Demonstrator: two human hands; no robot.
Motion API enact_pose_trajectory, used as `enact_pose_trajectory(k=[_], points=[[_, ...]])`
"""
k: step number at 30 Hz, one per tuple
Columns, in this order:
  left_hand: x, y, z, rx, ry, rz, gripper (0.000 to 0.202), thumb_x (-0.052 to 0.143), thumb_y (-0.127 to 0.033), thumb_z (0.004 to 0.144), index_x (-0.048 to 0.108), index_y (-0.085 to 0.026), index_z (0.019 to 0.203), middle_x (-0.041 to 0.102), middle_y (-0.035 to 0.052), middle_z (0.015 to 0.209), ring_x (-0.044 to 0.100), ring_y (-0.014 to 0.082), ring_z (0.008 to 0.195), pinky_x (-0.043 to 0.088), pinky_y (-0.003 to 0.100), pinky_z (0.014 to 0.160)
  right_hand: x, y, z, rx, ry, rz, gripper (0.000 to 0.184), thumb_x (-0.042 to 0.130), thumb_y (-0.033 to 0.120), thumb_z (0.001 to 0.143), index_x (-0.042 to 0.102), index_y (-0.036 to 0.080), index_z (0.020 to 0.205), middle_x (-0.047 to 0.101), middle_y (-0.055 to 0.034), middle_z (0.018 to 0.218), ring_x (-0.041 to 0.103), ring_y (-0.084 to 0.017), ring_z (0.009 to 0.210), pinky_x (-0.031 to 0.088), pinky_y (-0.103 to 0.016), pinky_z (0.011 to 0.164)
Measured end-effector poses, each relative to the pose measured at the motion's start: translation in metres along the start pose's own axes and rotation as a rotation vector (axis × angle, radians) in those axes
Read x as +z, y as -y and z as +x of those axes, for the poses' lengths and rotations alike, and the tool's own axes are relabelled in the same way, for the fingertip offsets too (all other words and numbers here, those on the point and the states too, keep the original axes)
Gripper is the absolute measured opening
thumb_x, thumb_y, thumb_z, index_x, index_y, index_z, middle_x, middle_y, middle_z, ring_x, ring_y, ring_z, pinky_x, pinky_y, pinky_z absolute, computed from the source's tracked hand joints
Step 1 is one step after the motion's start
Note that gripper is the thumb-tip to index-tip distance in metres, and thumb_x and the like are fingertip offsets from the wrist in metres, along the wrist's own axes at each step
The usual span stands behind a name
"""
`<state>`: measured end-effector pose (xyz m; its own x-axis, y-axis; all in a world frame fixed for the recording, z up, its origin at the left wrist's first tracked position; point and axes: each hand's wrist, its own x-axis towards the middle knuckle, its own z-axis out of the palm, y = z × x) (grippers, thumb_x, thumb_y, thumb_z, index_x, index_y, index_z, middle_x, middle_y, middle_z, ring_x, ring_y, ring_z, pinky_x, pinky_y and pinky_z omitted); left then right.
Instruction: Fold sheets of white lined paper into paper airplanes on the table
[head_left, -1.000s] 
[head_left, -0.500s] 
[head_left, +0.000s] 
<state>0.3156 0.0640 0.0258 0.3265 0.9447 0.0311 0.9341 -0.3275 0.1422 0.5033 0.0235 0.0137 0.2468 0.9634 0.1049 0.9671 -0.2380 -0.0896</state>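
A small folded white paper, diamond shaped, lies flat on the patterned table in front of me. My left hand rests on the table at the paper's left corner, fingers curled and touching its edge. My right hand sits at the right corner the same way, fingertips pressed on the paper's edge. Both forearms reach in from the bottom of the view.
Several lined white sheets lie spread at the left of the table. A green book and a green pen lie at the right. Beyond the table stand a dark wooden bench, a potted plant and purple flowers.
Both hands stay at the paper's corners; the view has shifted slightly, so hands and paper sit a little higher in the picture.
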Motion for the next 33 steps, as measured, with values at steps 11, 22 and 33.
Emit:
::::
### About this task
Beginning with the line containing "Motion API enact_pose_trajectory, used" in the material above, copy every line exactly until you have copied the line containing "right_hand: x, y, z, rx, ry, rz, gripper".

### Solution for this exercise
Motion API enact_pose_trajectory, used as `enact_pose_trajectory(k=[_], points=[[_, ...]])`
"""
k: step number at 30 Hz, one per tuple
Columns, in this order:
  left_hand: x, y, z, rx, ry, rz, gripper (0.000 to 0.202), thumb_x (-0.052 to 0.143), thumb_y (-0.127 to 0.033), thumb_z (0.004 to 0.144), index_x (-0.048 to 0.108), index_y (-0.085 to 0.026), index_z (0.019 to 0.203), middle_x (-0.041 to 0.102), middle_y (-0.035 to 0.052), middle_z (0.015 to 0.209), ring_x (-0.044 to 0.100), ring_y (-0.014 to 0.082), ring_z (0.008 to 0.195), pinky_x (-0.043 to 0.088), pinky_y (-0.003 to 0.100), pinky_z (0.014 to 0.160)
  right_hand: x, y, z, rx, ry, rz, gripper (0.000 to 0.184), thumb_x (-0.042 to 0.130), thumb_y (-0.033 to 0.120), thumb_z (0.001 to 0.143), index_x (-0.042 to 0.102), index_y (-0.036 to 0.080), index_z (0.020 to 0.205), middle_x (-0.047 to 0.101), middle_y (-0.055 to 0.034), middle_z (0.018 to 0.218), ring_x (-0.041 to 0.103), ring_y (-0.084 to 0.017), ring_z (0.009 to 0.210), pinky_x (-0.031 to 0.088), pinky_y (-0.103 to 0.016), pinky_z (0.011 to 0.164)

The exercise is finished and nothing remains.